A bad Brexit deal would mean tariffs on trade dramatically pushing up prices for food and other essentials. In pushing for Brexit, prominent Tories made much of the fact that we buy more from EU counties than we sell to them. This imbalance of trade was never a good thing, but it would become catastrophic for British families if we find prices of necessities shooting up.
However, despite the huge risks to the UK if she fails to get a good deal, Theresa May is refusing to consider a House of Commons vote on it. Jeremy Corbyn, former Labour leader Ed Miliband and prominent Tory Dominic Grieve are among the growing cross-party movement calling for a Brexit deal to go through Parliament. It is an issue that is uniting the Labour Party. Big business, which to a large extent bankrolls the Tory Party, also has cause to be alarmed at the prospect of May ending up with a poor deal, such as a 'hard Brexit'.

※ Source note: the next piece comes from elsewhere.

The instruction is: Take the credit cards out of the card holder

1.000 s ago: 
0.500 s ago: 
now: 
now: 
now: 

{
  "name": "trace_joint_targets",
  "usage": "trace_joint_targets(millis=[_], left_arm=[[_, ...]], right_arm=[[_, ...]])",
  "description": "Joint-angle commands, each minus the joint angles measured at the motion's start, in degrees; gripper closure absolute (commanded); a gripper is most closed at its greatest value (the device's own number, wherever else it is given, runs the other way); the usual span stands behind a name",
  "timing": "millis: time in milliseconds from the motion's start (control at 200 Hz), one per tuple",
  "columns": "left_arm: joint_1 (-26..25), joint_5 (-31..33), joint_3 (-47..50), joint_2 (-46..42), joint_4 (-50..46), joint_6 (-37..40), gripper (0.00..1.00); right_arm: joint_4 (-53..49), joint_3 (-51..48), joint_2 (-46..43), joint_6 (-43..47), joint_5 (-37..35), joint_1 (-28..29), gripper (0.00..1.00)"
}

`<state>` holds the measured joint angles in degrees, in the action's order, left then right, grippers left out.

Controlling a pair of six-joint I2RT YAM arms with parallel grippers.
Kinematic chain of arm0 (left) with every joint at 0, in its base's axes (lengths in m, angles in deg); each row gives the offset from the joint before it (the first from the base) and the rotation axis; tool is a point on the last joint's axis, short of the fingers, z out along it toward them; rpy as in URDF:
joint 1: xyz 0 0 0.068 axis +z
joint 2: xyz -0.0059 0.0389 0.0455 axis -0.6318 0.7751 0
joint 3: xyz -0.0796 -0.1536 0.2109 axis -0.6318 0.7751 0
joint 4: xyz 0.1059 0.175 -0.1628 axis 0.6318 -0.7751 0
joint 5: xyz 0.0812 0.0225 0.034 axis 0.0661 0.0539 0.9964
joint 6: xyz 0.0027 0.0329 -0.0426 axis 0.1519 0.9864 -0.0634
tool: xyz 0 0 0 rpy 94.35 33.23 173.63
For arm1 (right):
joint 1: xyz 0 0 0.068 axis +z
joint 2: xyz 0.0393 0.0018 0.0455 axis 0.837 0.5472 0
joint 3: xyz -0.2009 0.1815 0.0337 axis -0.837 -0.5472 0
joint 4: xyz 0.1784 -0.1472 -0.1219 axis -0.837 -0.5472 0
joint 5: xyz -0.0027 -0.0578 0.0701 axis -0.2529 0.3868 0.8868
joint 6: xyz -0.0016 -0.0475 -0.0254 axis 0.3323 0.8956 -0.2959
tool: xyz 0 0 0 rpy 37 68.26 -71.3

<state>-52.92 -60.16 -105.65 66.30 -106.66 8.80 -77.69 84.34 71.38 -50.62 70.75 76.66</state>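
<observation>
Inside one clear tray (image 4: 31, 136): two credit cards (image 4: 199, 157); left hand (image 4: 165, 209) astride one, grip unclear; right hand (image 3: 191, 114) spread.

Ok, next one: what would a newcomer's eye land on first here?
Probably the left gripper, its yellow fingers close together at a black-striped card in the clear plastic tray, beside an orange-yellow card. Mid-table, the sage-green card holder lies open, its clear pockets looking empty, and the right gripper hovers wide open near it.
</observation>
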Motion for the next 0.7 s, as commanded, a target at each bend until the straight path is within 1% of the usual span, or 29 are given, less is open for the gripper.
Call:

As splits in the Conservative Party get bigger and pressure mounts from key stakeholders, it is questionable that May, already appearing out of her depth, will be able to keep her head above water. The currents swirling around her will only get stronger and the water will keep rising.
Brexit secretary David Davis faced howls of derision in Parliament on Monday when he tried to outline how MPs will and won't be involved with the Brexit deal. He began by suggesting that a process that disallows a Commons vote on the deal would actually empower parliamentarians. This clunky Orwellian spinning didn't go down well with MPs on both sides of the house. His bumbling approach makes it extremely hard to imagine a good deal for the UK within the two-year negotiation period.
There are Leave voters, as well as Remainers, who believe that the team chosen to deal with Brexit is so poor that it was deliberately selected to thwart the process. Though an amusing idea, I'm not convinced that this is true. However, whether by design or ineptitude, what we have seen from Theresa May and her team so far hasn't lifted her from the characterisation of Queen of the Omnishambles.